── DATA SUPPLIED

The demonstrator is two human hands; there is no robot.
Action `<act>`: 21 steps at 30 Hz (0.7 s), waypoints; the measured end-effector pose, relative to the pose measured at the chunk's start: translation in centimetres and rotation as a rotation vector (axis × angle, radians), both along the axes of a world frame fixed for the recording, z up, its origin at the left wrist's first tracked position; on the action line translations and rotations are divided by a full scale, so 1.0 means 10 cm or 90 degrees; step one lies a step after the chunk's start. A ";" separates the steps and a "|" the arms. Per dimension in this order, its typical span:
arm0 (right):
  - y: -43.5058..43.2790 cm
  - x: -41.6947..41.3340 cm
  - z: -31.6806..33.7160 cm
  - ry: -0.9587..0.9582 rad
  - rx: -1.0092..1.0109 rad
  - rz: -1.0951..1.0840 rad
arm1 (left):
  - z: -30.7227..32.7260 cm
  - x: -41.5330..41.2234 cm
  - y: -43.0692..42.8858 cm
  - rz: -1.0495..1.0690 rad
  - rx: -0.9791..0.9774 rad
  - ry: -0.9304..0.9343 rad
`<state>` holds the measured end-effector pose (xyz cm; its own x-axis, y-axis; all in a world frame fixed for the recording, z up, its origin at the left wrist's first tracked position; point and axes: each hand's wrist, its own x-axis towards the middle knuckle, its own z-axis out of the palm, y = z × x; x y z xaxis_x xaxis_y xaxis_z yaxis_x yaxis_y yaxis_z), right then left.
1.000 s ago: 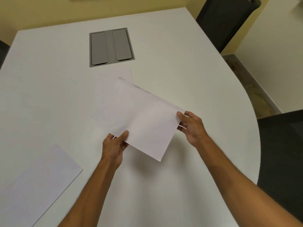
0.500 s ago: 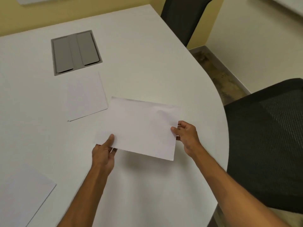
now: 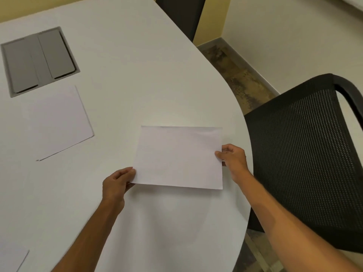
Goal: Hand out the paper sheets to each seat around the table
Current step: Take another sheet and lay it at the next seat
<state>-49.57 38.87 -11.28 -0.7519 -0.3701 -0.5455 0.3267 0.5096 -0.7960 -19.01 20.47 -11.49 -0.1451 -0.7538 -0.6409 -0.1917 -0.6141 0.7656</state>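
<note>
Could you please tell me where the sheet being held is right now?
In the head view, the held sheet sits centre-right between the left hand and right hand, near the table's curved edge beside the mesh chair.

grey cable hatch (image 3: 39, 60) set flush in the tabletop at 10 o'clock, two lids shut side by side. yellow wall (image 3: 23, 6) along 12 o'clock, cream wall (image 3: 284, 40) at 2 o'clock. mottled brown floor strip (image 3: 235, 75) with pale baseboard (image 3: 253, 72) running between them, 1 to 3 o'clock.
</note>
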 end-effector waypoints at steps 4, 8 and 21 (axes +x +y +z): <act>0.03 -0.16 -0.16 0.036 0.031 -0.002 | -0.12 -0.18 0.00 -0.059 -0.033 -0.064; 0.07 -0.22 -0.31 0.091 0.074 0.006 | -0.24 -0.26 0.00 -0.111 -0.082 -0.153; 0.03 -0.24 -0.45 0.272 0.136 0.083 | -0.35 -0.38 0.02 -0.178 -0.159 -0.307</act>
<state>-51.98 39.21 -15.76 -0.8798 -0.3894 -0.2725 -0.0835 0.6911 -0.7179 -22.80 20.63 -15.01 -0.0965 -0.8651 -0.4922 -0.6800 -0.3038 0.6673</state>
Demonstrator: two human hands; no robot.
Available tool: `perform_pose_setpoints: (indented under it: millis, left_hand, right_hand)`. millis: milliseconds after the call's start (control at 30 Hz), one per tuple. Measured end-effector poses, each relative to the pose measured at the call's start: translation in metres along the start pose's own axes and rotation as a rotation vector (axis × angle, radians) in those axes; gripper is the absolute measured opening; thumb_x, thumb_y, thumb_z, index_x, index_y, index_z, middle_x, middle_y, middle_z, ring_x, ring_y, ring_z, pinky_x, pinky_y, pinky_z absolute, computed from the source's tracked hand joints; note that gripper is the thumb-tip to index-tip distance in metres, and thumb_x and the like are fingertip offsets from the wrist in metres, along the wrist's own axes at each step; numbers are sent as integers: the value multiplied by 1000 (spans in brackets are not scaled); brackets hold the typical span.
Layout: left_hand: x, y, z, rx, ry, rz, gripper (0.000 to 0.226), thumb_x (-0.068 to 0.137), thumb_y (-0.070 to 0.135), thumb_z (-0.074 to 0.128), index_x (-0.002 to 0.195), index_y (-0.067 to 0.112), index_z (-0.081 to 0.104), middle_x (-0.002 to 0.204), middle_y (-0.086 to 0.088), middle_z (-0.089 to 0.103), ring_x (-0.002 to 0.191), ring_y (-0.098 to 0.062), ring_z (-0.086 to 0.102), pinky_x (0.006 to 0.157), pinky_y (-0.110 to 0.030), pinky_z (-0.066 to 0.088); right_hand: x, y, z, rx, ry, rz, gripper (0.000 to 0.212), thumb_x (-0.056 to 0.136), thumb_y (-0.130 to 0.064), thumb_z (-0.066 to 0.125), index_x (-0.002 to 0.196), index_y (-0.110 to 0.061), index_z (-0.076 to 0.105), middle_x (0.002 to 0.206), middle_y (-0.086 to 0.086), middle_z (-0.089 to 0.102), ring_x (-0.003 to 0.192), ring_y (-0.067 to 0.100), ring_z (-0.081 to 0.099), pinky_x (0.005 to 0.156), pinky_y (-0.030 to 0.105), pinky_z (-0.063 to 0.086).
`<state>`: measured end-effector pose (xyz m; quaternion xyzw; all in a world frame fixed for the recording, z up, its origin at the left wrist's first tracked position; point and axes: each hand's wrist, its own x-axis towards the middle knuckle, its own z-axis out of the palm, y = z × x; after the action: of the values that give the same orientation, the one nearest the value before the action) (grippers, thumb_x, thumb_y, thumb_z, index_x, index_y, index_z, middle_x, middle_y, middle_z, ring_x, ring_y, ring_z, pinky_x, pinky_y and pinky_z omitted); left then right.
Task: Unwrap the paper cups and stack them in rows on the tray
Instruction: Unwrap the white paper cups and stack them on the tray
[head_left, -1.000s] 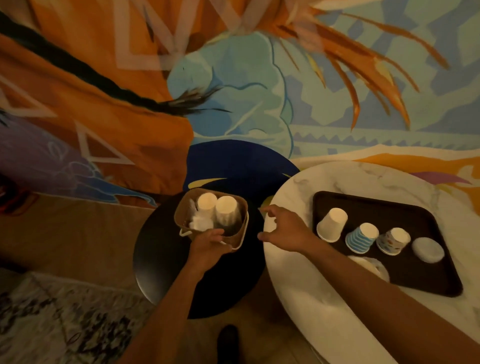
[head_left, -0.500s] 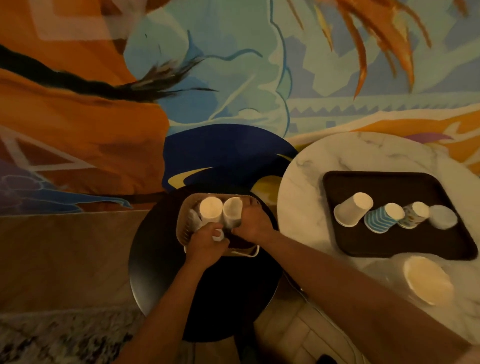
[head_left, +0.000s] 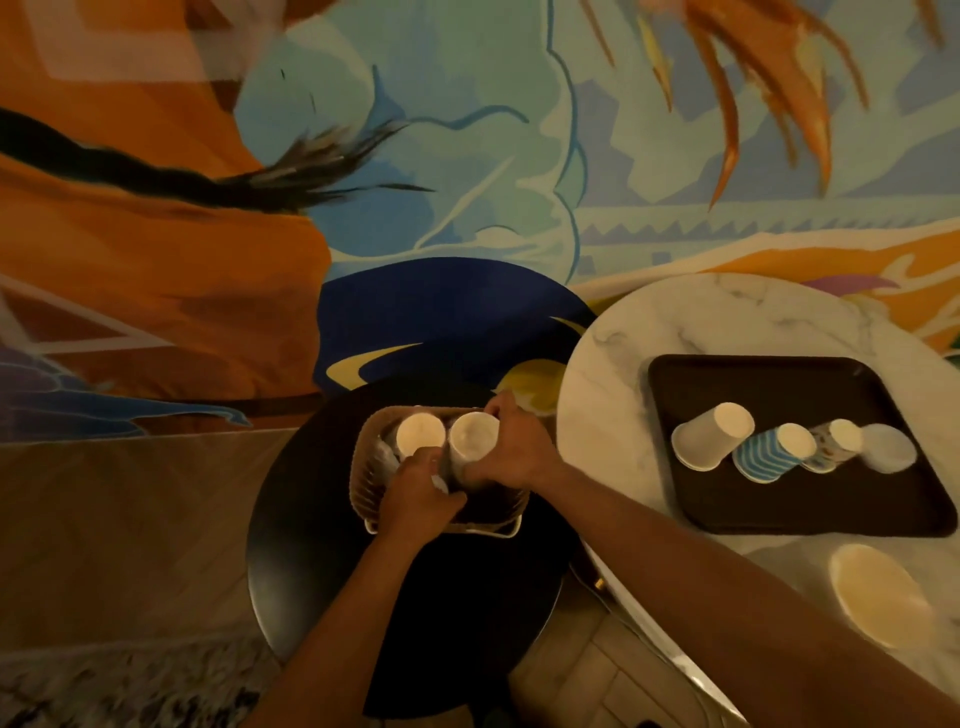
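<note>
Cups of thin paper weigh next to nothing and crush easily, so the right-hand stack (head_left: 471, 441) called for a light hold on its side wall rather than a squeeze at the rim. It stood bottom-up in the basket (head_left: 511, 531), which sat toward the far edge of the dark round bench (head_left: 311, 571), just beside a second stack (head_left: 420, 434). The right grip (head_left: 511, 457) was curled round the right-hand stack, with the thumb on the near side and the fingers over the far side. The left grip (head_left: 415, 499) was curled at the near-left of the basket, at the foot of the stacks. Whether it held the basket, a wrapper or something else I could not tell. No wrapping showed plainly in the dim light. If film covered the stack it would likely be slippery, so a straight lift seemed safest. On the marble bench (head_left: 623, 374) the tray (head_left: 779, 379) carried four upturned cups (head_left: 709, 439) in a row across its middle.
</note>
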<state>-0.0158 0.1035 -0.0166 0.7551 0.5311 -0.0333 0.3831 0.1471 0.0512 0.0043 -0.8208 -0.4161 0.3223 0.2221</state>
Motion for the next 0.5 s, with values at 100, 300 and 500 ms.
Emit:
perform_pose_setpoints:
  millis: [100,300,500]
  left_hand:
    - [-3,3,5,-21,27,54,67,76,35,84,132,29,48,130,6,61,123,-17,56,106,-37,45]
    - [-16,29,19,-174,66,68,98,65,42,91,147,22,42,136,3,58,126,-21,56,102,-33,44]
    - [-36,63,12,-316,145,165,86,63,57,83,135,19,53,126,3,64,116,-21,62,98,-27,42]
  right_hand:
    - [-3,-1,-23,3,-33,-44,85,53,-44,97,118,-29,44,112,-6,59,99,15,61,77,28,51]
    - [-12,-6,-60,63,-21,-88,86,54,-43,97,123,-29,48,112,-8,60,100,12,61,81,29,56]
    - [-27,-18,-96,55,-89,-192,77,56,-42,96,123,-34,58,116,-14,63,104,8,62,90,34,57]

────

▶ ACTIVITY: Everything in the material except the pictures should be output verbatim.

▶ RESULT BELOW:
The demonstrator is two human hands; there is no robot.
Action `<act>`: 21 steps at 30 Hz (0.7 s), waypoints; the measured end-effector pose, relative to the pose measured at the chunk's start: translation in centimetres and rotation as a rotation vector (axis × angle, radians), both along the axes of a world frame fixed for the recording, z up, its origin at the left wrist's first tracked position; on the action line translations and rotations are divided by a full scale, so 1.0 means 10 cm or 90 degrees; step one lies a step after the chunk's start. A ";" separates the steps and a "|" the arms. Per dimension in this order, its typical span:
arm0 (right):
  - y: -43.5058..43.2790 cm
  - x: -41.6947..41.3340 cm
  - z: -31.6806..33.7160 cm
  - ry: -0.9587..0.9582 rad
  - rx: -1.0092..1.0109 rad
  - rz: -1.0951..1.0840 rad
arm1 (left):
  - z: -30.7227..32.7260 cm
  - x: -41.5330..41.2234 cm
  - y: -43.0692..42.8858 cm
  - rz: -1.0495..1.0690 rad
  - rx: -0.9791..0.9774 rad
  - ry: -0.9304..0.9343 rad
`<state>` holds the measured end-effector pose (xyz cm; its own x-axis, y-axis; all in a world frame fixed for the recording, z up, its origin at the left wrist's first tracked position; point and axes: each hand's wrist, its own x-axis towards the middle knuckle, its own z-axis out of the palm, y = z × x; x y z xaxis_x xaxis_y xaxis_z yaxis_x yaxis_y yaxis_z), right then left.
1.000 s ago: 
0.500 s ago: 
now: 
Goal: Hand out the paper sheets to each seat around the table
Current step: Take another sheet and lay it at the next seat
<state>-49.57 38.87 -11.28 -0.7519 -0.3701 -0.5455 0.3267 0.5096 -0.7960 -19.01 20.47 -11.49 -0.1451 -0.7538 -0.6409 -0.1917 -0.6141 0.7656</state>
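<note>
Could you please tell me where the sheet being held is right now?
In the head view, the held sheet sits centre-right between the left hand and right hand, near the table's curved edge beside the mesh chair.

grey cable hatch (image 3: 39, 60) set flush in the tabletop at 10 o'clock, two lids shut side by side. yellow wall (image 3: 23, 6) along 12 o'clock, cream wall (image 3: 284, 40) at 2 o'clock. mottled brown floor strip (image 3: 235, 75) with pale baseboard (image 3: 253, 72) running between them, 1 to 3 o'clock.
</note>
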 end-effector waypoints at steps 4, 8 and 21 (axes +x +y +z): <act>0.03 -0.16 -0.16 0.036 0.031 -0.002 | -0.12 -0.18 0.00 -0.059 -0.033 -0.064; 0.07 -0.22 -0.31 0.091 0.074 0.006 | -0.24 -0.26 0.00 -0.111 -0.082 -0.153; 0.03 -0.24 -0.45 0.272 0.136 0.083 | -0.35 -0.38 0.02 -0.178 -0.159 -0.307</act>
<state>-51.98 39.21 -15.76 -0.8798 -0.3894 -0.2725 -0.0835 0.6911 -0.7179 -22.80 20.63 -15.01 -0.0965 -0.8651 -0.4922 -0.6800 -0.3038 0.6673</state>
Demonstrator: two human hands; no robot.
Available tool: `perform_pose_setpoints: (indented under it: millis, left_hand, right_hand)`. millis: milliseconds after the call's start (control at 30 Hz), one per tuple. Measured end-effector poses, each relative to the pose measured at the call's start: translation in metres along the start pose's own axes and rotation as a rotation vector (axis × angle, radians) in those axes; gripper is the absolute measured opening; thumb_x, thumb_y, thumb_z, index_x, index_y, index_z, middle_x, middle_y, middle_z, ring_x, ring_y, ring_z, pinky_x, pinky_y, pinky_z absolute, computed from the source's tracked hand joints; note that gripper is the thumb-tip to index-tip distance in metres, and thumb_x and the like are fingertip offsets from the wrist in metres, along the wrist's own axes at each step; numbers are sent as integers: the value multiplied by 1000 (spans in brackets are not scaled); brackets hold the typical span.
Layout: left_hand: x, y, z, rx, ry, rz, gripper (0.000 to 0.226), thumb_x (-0.068 to 0.137), thumb_y (-0.070 to 0.135), thumb_z (-0.074 to 0.128), index_x (-0.002 to 0.195), index_y (-0.067 to 0.112), index_z (-0.081 to 0.104), middle_x (-0.002 to 0.204), middle_y (-0.086 to 0.088), middle_z (-0.089 to 0.103), ring_x (-0.002 to 0.191), ring_y (-0.098 to 0.062), ring_z (-0.086 to 0.102), pinky_x (0.006 to 0.157), pinky_y (-0.110 to 0.030), pinky_z (-0.066 to 0.088); right_hand: x, y, z, rx, ry, rz, gripper (0.000 to 0.212), thumb_x (-0.056 to 0.136), thumb_y (-0.130 to 0.064), thumb_z (-0.066 to 0.125), index_x (-0.002 to 0.196), index_y (-0.110 to 0.061), index_z (-0.076 to 0.105), middle_x (0.002 to 0.206), middle_y (-0.086 to 0.086), middle_z (-0.089 to 0.102), ring_x (-0.003 to 0.192), ring_y (-0.067 to 0.100), ring_z (-0.081 to 0.099), pinky_x (0.005 to 0.156), pinky_y (-0.030 to 0.105), pinky_z (-0.063 to 0.086).
`<state>`: measured end-effector pose (xyz m; quaternion xyzw; all in a world frame fixed for the recording, z up, its origin at the left wrist's first tracked position; point and axes: each hand's wrist, its own x-axis towards the middle knuckle, its own z-axis out of the palm, y = z × x; after the action: of the values that give the same orientation, the one nearest the value before the action) (grippers, thumb_x, thumb_y, thumb_z, index_x, index_y, index_z, middle_x, middle_y, middle_z, ring_x, ring_y, ring_z, pinky_x, pinky_y and pinky_z omitted); left then right.
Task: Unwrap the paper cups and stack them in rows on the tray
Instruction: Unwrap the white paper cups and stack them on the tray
[head_left, -1.000s] 
[head_left, -0.500s] 
[head_left, +0.000s] 
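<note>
Cups of thin paper weigh next to nothing and crush easily, so the right-hand stack (head_left: 471, 441) called for a light hold on its side wall rather than a squeeze at the rim. It stood bottom-up in the basket (head_left: 511, 531), which sat toward the far edge of the dark round bench (head_left: 311, 571), just beside a second stack (head_left: 420, 434). The right grip (head_left: 511, 457) was curled round the right-hand stack, with the thumb on the near side and the fingers over the far side. The left grip (head_left: 415, 499) was curled at the near-left of the basket, at the foot of the stacks. Whether it held the basket, a wrapper or something else I could not tell. No wrapping showed plainly in the dim light. If film covered the stack it would likely be slippery, so a straight lift seemed safest. On the marble bench (head_left: 623, 374) the tray (head_left: 779, 379) carried four upturned cups (head_left: 709, 439) in a row across its middle.
</note>
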<state>-0.0158 0.1035 -0.0166 0.7551 0.5311 -0.0333 0.3831 0.1471 0.0512 0.0043 -0.8208 -0.4161 0.3223 0.2221</state>
Motion for the next 0.5 s, with values at 100, 300 and 500 ms.
Emit:
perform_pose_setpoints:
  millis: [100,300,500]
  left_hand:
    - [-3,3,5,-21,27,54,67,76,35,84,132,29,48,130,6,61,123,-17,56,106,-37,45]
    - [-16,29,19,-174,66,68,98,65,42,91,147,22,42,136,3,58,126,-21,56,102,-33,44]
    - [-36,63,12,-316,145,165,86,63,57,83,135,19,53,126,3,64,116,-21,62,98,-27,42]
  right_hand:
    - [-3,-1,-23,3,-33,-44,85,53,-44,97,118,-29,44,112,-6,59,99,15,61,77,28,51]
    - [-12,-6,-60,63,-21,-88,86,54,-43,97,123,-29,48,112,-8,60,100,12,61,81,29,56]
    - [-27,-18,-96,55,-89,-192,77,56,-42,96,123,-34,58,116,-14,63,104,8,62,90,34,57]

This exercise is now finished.